The way the tax code is written, a person call literally go YEARS before he has to legally pay anything, or he can continue to differ his taxes by using REAL ESTATE. - Frnnkdlxx, on 10/10/2007, -1/+8Can we start the revolution now?
- StudsTurkel, on 10/10/2007, -14/+21I really don't understand how people can think that it is "fair" to take more money from people, let alone taking MORE money from people based on the fact that they have more of it.
- appetite, on 10/10/2007, -0/+7Yes, because money is the measure of all things good, right? *****. There's no way in hell that .25 % of the country impacts half of the efficiency and productivity of the country. Think about that. Wealth is supposed to be produced by labor and innovation. Do you really think those people account for all that? No way in hell. Many of them are just greedy thieves. Look at the most profitable businesses right now: oil, pharmaceuticals, insurance, and military. And they're all doing a horrible job in terms of production and innovation.
- MrSketch, on 10/10/2007, -1/+8Warren Buffet also said that he only payed 17.7% in taxes last year (http://www.washingtonpost.com/wp-dyn/content/article/2007/06/27/AR2007062700097.html). The truly poor ($0-$7.8k) pay 10% and the poor ($7.8k-$31k) pay 15%, everyone else, except the super wealthy, pay more (http://www.irs.gov/formspubs/article/0,,id=164272,00.html).
- PJ1967, on 10/10/2007, -0/+7Paying an ISP for their service is not the same as paying taxes. If someone uses this internet thingy you speak of to hack your system and steal from you, the ISP isn't going to do ***** about it. However, the FBI would. Who do you think pays the FBI?
It would also seem likely to me that your online business would require a business level internet service as opposed to a stricly "residential" one. If you tried to use a residential service, the ISP would likely notice your usage and either throttle your bandwidth and/or force you to purchase a more expensive "business" service. - XopherMV, on 10/10/2007, -1/+8People making $10K a year can barely pay for all the things they need to survive. Someone earning that little spends every single dime they make on living necessities. That is why the tax rate for earnings up to $15100 is 10%. People making more than that still spend a considerable amount of money for everyday living expenses. That is why the tax rate goes up to 15% for amounts between $15100 and $61300. Higher up the scale are people with more free money to spend. That is why the tax rate increases as it goes up. The more money people have, the more the tax rate increases for that ADDITIONAL amount. Someone making $200K pays 10% up to $15100, 15% on the additional to $61300, 25% on the additional to $61300, 28% on the additional to 123700, and then 33% on the rest. The rich can afford more than the poor. THAT is far more fair than a flat rate, which would literally kill the poor.

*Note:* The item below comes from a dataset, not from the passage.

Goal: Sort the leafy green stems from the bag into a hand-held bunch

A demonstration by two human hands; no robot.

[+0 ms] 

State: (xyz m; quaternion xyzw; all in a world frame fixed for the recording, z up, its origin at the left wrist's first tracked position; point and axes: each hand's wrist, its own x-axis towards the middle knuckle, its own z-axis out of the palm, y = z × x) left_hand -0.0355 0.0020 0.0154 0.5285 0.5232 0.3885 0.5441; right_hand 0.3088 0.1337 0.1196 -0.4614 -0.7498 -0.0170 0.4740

- yutt, on 10/10/2007, -2/+9Nice ad hominem lacking any rational argument. You truly are "an intellectual".
- BabyWookie, on 10/10/2007, -1/+8How about Yugoslavian-style socialism, where every business is owned by the people employed there and the profits are distributed according to personal contribution? This way, instead of apathetic wage slaves, you get people directly invested in the success of the business. Yes, the CEOs should make more than an average workers, but not 100x times more like they now do in this country.